I have been getting around 3:00 hours for browsing, document editing, downloading and am happy about that because mostly I use it at home and I always have a power outlet around. You can upgrade to a 12-cell battery for a mere $25 dollars and it gives you almost 6 hours of runtime. It will raise the back of the laptop, which is good for cooling. But it also adds half-a-pound extra weight, which I don’t want and the 12 cell battery also does not run the complete width across the laptop thereby making it a little inconvenient when it is on your lap. The power adapter is also long enough so it is not a problem. If I use the laptop for photo editing and some other heavy stuff I am get around 2:30 hours, and that is the minimum I am getting. But I have been reading in the forums here at NotebookReview.com that not all are getting battery life like that. At any rate, if somebody is not even getting 2:30 hours for typical browsing, I think probably there is some problem with the battery or laptop.

Operating System and Software:

The v2000z comes with Windows XP Home by default, but can be upgraded to XP Professional. It comes with many trial version software programs which I uninstalled the first day without trying. But looks like Sonic MyDVD plus is useful if someone wants to capture video and make DVDs. It is simplistic and good for beginners.
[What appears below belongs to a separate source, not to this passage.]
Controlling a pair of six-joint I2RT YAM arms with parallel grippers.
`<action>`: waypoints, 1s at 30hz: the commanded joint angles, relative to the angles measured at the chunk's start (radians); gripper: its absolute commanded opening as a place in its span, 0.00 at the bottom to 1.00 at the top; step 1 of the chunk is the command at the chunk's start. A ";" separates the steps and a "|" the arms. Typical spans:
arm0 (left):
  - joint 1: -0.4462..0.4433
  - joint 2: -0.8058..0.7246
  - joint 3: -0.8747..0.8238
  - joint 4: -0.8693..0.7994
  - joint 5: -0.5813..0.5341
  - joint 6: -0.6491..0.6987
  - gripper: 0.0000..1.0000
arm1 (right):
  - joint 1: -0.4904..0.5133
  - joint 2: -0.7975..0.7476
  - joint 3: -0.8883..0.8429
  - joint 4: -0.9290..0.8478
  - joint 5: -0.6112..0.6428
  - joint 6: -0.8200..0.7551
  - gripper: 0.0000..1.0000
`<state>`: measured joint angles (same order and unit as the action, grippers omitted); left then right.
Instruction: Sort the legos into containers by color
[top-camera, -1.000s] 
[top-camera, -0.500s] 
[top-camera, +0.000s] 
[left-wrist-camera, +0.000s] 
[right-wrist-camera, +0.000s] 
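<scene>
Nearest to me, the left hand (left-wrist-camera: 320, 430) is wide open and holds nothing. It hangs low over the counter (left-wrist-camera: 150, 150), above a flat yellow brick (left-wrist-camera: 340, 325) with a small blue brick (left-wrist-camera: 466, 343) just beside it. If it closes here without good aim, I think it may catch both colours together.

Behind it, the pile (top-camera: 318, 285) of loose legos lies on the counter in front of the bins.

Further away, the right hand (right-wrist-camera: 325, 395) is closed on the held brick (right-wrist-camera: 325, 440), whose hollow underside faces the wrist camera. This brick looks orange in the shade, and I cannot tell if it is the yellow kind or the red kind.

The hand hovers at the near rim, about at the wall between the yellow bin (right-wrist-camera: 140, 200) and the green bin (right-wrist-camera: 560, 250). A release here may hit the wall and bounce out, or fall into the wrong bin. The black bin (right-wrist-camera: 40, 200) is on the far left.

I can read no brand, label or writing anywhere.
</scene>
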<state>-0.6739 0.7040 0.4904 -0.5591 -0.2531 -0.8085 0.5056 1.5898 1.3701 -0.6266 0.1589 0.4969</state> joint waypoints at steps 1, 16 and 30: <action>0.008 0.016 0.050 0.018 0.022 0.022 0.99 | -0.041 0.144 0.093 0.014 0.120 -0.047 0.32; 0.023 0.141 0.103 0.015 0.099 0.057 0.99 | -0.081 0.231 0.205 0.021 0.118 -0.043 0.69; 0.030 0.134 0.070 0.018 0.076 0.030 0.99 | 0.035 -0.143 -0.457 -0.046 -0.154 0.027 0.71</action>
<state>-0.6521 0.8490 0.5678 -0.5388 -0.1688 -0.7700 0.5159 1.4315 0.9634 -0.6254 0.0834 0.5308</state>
For DVD playback the v2000z comes with InterVideo WinDVD. Quality wise it is good, but it takes a lot of CPU for what it does and I am not fond of its control interface. I use PowerDVD and all the multimedia keys provided on the keyboard work for it.

Customer Support:

I did not need to use the customer support so far and hope I will not need it. I heard it is reasonably good.

Complaints:

DVD drive tray cover (view larger image)

First complaint is with the DVD drive tray face plate. Instead of making it so that it tapers at the bottom part of chassis they added taper to the DVD drive face plate to match the sloped corners of the notebook. When you hold and lift the laptop on the sides the load goes on to the DVD Drive tray (caddy) which is very bad and could cause premature failure. I do not understand why they could not see while it was in design stage this problem would occur. Of course a work around is simple, do not hold and lift in the drive area, or better yet make sure you are holding in such a way that load goes on to the bottom of the laptop. See the photos.

Pointing to where load would be focused when laptop is tilted (view larger image)

Second complaint is the power supply cord. The power supply it self is quite small which is nice. But I do not know why they have to make it grounded cable in AC side. Even if it is grounded they could make it a lot thinner or at least they could go with individual code design (like Dell 3 pin AC cable on the 600m). This is thick and un-manageable, more like ATX power supply cable than a laptop power cable. In fact the power supply is only 65watts, including efficiency losses it takes less than 1 AMP current on AC side, I have no idea why they have chosen standard 7AMP bulky cable (maybe they saved a quarter?). Of course you can get away with one of those slim retractable AC power cords for 9 bucks.  But the whole point is to make it compact in the first place

Praises:

  • Good balance of Power, Weight, and price.
  • Good overall Value.
  • Little more future proof than current generation centrinos.
  • Excellent 14″ BrightView Screen.
  • Nice touch pad with vertical and Horizontal scroll.
  • Finally full size backspace (to correct my usual typos!) and enter keys on keyboard.

Conclusion:

Would I recommend this laptop to someone? Yes, without a doubt. Isn’t there anything better than this? Yes there are lots, but not at this price!